Today marks nine years since Ebrima Chief Manneh, a
senior reporter with the Daily Observer newspaper disappeared.
The Ghana-based Media Foundation for West Africa has
since instituted a civil action against the Gambia Government at the Ecowas Court
of Justice in Abuja, Nigeria.
During the trial, a former staff of the Observer
newspaper, Pa Ousman Darboe, who testified as a plaintiff witness, adduced that
the journalist was picked up at his work place on July 7, 2006, by plainclothes
state security agents. The Court also heard the testimony of Mr Yaya Damfa, journalist
formerly with Foroyaa newspaper. He told the panel of judges that he saw Manneh
at Fatoto Police station.
In 2008, the Abuja-based Ecowas Court of Justice
held that the government of The Gambia is responsible for the disappearance of
Ebrima Chief Manneh.
The
sub-regional court ordered The Gambia government to immediately release the
journalist from custody and pay US$100, 000.00 as compensation to his family. The
Gambia government however refused to honour the court’s order even though the
country is a signatory to the statute that established the court.

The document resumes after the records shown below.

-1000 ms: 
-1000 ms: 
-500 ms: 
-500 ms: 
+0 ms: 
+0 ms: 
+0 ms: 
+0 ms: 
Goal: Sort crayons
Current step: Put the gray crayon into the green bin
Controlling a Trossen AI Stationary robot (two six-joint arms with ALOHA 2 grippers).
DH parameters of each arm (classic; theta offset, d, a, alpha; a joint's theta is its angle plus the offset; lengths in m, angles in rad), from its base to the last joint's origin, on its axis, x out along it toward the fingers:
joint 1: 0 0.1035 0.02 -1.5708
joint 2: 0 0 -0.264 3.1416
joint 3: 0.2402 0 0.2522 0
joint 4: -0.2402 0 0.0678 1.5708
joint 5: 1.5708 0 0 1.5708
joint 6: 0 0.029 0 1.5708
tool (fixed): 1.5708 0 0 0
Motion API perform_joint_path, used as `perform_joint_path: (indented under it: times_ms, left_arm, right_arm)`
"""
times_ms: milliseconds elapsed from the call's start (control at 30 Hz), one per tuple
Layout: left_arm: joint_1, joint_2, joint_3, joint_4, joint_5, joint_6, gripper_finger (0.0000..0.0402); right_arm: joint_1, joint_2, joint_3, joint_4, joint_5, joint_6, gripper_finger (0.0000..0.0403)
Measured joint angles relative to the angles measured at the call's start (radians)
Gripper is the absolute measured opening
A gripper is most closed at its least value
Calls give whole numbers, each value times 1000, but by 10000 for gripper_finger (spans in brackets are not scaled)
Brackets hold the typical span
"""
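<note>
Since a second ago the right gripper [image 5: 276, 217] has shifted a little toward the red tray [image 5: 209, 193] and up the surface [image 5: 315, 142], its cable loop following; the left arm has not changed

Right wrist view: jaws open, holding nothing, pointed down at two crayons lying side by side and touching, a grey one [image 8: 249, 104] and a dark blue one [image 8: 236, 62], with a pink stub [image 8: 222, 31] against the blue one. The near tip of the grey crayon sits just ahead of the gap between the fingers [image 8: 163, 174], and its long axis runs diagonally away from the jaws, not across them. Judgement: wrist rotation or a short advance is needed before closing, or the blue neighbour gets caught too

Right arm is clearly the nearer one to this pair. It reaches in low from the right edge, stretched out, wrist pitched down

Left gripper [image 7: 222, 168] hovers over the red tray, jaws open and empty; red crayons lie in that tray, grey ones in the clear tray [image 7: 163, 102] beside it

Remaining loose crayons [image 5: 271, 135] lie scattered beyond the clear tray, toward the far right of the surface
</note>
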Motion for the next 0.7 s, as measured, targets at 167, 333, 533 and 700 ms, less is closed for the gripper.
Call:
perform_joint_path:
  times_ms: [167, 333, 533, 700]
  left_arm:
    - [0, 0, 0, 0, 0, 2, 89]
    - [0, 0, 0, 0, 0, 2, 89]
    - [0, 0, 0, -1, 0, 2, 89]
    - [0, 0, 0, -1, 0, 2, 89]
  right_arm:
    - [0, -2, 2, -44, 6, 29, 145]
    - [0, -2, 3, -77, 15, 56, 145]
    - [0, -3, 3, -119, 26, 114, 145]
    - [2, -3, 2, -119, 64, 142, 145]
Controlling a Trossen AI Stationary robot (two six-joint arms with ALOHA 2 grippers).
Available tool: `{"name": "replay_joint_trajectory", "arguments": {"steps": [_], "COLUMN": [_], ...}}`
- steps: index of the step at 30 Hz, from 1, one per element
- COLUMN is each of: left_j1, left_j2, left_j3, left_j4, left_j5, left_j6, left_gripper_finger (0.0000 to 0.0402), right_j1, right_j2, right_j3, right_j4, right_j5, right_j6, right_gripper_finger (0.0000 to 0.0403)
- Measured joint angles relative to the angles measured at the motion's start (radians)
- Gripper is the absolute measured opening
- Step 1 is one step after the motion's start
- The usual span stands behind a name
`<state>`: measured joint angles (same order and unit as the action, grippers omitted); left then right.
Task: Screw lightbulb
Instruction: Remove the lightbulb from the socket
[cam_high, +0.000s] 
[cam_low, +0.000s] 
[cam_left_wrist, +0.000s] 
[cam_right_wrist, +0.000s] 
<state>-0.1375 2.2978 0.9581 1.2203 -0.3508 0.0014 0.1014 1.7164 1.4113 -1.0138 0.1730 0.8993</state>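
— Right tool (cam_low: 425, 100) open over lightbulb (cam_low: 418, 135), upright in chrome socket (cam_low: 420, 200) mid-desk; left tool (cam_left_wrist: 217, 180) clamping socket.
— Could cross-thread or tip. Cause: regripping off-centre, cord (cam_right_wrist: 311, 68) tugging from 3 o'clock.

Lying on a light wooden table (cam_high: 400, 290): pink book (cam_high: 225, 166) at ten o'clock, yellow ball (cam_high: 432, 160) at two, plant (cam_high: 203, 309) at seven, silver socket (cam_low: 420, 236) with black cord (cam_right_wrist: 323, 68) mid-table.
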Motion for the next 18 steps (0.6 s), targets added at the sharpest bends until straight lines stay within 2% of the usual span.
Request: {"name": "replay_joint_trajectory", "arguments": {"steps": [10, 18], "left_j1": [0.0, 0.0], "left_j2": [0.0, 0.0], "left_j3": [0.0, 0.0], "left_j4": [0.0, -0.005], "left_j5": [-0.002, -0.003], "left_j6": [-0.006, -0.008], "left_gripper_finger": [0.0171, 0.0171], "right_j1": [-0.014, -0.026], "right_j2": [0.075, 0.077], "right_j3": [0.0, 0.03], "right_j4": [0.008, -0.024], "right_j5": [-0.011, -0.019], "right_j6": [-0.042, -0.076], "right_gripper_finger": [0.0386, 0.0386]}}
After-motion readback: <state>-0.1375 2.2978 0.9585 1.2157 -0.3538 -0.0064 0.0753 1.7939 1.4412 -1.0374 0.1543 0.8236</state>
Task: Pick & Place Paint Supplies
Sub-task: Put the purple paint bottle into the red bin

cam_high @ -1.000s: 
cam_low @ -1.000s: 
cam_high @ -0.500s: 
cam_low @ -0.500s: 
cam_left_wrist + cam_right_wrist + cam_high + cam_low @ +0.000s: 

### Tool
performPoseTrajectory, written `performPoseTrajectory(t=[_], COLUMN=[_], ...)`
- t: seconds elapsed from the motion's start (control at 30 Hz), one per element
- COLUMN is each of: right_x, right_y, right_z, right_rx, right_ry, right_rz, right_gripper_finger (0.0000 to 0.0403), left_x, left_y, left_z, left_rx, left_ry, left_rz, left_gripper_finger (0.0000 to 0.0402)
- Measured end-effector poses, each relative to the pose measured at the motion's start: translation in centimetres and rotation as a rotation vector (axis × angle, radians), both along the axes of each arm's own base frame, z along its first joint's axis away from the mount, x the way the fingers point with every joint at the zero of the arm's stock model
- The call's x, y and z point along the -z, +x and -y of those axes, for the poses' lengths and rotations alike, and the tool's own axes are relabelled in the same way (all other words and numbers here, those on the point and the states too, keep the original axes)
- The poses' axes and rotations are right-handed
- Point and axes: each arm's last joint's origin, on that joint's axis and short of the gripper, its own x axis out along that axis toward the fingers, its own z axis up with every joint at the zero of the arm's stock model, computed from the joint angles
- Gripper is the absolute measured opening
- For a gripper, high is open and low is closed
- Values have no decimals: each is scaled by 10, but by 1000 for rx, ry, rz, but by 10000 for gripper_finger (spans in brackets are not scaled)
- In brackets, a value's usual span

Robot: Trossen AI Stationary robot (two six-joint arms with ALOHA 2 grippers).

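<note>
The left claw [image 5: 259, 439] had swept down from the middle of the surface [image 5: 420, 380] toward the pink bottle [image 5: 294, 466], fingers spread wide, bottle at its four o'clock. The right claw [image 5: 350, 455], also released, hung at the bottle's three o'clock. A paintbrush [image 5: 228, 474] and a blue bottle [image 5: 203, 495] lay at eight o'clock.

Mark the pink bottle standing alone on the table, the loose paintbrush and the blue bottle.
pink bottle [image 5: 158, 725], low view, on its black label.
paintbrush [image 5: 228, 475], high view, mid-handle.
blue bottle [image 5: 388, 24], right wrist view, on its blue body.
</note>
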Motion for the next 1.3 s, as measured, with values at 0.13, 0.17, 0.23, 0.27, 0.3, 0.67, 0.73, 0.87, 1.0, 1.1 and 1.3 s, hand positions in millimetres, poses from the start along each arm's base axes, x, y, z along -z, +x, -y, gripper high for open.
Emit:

On Monday April 6, 2009, the then minister for
Justice and Attorney General, Marie Saine-Firdaus, told the National Assembly
of The Gambia that Chief Manneh was not in the custody of the government. She
denied any knowledge on the part of the government regarding Mr Manneh’s
whereabouts.
In March 2011, the president of the republic, His
Excellency Yahya AJJ Jammeh, in his maiden dialogue with media chiefs, did say
that his ‘government has nothing
to do with the death of Chief Manneh.’
On October 2011, the then Justice Minister Edu
Gomez, Monday, told
Daily News newspaper he knew ‘with a
high degree of certainty’ that Chief Manneh was ‘alive somewhere’, but he
refused to disclose his whereabouts. He later told the president of Federation
of African Journalists, Omar Faruk, that Manneh was in the US. The GPU had
written to the minister to seek for an audience with him, but he never granted
it.
In 2012, Yankuba Sonko, Inspector General of Police at the time, told The Standard
newspaper that Interpol had indicated to them that Chief Ebrima Manneh arrived
in the United States of America, but he also did not give details of his trip.
However, the family had denied that Ebrima is in the US.
In June 2011, the UK
Foreign Office revealed that the Gambia government has
informally agreed to calls for independent investigations by the UN into the
disappearance of Chief Ebrima Manneh.
In September 2012,
the US embassy in Banjul, also announced that President Jammeh has ‘reaffirmed
his commitment to... allowing the United Nations to investigate the
disappearance of Chief Ebrima Manneh.
This year, for the first time in its history, the
Gambia Press Union will commemorate the anniversary of the disappearance this
young and promising journalist.
On Friday July 10, the GPU will hold a day’s
seminar on the disappearance of Manneh at the Gambia Pastoral Institute, along
Kairaba Avenue, starting 4pm. All are invited to attend – Iftar will be provided.
On this event, we will renew our call for the
government to facilitate investigations into Manneh’s disappearance by
independent United Nations investigators.